* [TASK ITEM]: A stretch of the entries below is to be set down exactly, running from the line with "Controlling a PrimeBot" through the line with "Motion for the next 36", both included, and no other line.

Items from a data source
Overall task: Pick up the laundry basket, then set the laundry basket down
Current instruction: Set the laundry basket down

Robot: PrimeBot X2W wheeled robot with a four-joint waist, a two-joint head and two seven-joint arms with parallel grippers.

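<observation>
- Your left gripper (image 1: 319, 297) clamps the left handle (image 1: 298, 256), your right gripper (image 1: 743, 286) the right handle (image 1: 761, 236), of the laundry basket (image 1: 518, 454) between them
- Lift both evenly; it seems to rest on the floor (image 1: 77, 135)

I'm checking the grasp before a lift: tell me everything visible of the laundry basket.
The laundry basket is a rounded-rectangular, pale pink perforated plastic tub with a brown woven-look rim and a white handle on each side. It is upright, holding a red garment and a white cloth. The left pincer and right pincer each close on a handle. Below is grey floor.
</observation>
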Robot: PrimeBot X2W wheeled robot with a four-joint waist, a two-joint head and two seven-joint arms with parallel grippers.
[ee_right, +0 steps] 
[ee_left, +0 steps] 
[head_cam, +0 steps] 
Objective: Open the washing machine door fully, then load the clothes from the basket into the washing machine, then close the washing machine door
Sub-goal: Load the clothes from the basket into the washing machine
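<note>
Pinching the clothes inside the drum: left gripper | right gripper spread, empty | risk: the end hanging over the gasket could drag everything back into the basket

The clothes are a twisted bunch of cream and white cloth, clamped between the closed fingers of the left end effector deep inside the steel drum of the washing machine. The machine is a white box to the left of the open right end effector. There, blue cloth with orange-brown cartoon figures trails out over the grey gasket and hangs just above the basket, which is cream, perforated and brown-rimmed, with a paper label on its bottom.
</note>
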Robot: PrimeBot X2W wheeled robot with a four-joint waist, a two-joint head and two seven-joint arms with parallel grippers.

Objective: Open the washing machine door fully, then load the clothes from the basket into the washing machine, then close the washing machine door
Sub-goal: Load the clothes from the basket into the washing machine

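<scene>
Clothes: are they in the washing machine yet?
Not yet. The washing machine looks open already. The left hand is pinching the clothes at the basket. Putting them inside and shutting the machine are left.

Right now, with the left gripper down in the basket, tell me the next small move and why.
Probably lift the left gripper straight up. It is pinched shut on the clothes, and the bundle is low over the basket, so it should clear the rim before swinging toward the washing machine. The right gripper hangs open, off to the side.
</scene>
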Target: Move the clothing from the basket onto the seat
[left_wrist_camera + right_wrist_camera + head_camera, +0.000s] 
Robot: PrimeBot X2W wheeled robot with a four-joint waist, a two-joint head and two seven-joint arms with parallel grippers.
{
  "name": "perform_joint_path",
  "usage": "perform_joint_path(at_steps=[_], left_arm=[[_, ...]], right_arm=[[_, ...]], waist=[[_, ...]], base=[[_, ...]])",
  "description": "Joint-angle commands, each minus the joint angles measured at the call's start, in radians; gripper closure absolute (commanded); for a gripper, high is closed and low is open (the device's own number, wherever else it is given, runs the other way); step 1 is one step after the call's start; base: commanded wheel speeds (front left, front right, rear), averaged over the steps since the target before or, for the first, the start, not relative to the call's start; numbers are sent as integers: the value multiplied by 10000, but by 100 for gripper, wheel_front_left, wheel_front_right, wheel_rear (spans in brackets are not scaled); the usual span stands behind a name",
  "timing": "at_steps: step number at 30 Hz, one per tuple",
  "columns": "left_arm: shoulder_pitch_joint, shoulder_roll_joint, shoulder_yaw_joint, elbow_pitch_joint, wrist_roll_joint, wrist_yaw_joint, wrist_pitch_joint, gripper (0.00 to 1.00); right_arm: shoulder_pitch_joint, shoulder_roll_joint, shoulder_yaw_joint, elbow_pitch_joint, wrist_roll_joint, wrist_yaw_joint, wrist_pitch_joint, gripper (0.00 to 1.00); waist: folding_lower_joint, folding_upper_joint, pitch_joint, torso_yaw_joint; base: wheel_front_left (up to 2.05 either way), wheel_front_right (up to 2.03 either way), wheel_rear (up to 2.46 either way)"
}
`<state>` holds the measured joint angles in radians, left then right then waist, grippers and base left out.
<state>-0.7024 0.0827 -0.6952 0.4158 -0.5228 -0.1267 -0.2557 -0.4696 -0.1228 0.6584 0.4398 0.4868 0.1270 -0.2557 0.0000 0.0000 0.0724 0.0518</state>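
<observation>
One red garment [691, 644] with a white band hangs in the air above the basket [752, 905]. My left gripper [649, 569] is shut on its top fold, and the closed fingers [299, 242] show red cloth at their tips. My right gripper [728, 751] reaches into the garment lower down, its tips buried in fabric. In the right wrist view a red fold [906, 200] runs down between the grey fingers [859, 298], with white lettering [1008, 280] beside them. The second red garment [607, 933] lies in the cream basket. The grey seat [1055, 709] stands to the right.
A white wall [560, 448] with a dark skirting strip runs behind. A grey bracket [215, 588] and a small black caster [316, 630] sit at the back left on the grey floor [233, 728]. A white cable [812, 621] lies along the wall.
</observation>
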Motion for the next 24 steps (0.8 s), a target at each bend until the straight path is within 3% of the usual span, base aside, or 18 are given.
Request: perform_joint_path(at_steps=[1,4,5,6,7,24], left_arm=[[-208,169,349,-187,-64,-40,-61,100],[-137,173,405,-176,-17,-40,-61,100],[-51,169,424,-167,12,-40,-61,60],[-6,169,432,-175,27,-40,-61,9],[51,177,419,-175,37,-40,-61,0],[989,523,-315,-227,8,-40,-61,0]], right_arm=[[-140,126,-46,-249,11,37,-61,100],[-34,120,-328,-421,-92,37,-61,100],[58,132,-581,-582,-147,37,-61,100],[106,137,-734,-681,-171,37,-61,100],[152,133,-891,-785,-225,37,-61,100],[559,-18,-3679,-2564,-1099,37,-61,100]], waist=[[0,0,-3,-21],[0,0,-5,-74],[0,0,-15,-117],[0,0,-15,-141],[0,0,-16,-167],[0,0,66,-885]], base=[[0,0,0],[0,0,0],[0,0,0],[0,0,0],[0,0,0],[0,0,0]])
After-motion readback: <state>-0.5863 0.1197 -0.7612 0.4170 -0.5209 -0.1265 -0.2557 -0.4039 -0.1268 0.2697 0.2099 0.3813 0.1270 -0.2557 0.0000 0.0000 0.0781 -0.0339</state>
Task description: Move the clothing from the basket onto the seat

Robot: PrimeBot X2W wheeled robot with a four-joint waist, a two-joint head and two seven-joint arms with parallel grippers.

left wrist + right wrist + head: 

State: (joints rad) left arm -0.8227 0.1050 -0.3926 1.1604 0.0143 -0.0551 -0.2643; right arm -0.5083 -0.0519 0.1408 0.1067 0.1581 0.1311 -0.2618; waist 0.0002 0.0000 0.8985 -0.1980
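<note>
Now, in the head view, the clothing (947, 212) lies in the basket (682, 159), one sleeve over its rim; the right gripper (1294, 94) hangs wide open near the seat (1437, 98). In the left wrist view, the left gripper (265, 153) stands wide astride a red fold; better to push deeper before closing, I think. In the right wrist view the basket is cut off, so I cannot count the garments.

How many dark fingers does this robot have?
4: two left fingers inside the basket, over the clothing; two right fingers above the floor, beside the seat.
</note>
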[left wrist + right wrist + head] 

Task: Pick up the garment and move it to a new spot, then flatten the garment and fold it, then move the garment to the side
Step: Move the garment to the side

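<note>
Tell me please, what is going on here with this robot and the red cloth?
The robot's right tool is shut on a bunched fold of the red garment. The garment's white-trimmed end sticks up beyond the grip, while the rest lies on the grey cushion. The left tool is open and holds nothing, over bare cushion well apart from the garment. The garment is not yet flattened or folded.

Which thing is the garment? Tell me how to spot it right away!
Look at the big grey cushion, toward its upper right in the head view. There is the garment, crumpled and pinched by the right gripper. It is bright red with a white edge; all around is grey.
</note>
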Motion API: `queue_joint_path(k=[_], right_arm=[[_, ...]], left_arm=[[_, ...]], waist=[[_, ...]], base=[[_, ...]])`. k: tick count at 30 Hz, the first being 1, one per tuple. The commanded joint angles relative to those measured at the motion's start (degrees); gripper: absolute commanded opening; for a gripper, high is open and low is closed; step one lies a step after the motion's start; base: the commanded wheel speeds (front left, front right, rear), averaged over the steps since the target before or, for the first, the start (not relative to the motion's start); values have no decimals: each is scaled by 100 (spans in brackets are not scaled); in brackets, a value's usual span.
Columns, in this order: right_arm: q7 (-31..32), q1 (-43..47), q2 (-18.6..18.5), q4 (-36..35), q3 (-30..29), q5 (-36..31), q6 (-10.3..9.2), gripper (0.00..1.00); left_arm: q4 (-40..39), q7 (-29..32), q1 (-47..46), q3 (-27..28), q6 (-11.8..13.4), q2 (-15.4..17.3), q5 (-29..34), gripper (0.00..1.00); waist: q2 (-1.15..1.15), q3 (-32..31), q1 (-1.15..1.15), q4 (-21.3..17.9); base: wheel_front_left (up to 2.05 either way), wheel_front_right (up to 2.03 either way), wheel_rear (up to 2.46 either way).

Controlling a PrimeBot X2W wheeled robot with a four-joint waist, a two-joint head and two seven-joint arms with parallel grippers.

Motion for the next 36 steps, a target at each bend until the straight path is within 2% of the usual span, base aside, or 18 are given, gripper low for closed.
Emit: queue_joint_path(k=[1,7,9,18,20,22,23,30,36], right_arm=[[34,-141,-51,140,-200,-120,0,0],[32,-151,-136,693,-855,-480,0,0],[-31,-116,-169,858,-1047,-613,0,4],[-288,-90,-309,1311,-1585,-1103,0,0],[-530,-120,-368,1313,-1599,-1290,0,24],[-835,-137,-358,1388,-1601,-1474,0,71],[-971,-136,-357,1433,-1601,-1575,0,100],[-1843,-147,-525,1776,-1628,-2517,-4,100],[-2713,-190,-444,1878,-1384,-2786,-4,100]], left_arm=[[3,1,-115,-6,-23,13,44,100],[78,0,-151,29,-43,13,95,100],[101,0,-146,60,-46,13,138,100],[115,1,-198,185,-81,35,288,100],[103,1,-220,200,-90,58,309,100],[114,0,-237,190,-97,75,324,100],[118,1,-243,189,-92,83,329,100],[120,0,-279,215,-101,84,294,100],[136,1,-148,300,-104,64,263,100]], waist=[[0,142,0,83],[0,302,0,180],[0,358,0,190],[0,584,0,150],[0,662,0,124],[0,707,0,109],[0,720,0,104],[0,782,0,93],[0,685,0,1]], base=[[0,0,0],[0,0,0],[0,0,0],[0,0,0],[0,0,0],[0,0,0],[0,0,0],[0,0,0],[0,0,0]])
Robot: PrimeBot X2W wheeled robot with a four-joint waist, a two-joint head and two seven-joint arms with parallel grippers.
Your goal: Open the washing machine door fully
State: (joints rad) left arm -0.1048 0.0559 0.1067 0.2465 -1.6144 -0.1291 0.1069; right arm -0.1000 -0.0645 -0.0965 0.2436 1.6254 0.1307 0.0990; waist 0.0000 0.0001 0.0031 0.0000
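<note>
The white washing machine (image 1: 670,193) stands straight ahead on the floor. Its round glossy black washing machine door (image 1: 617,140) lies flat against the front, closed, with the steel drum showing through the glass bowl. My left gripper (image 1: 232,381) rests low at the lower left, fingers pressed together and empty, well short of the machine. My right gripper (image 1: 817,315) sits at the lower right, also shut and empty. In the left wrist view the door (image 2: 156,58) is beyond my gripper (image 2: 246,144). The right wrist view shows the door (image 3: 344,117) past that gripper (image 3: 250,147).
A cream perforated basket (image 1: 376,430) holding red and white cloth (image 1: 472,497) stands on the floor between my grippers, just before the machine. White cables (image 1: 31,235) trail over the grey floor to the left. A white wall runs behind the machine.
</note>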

* [PROBLEM SOLUTION]:
Controlling a PrimeBot X2W wheeled robot with a four-joint waist, a two-joint head and two seven-joint arms with parallel grippers.

Motion for the next 36 steps, a target at each bend until the straight path is within 2% of the usual span, base aside, or 18 are given, gripper low for closed.

This answer is complete.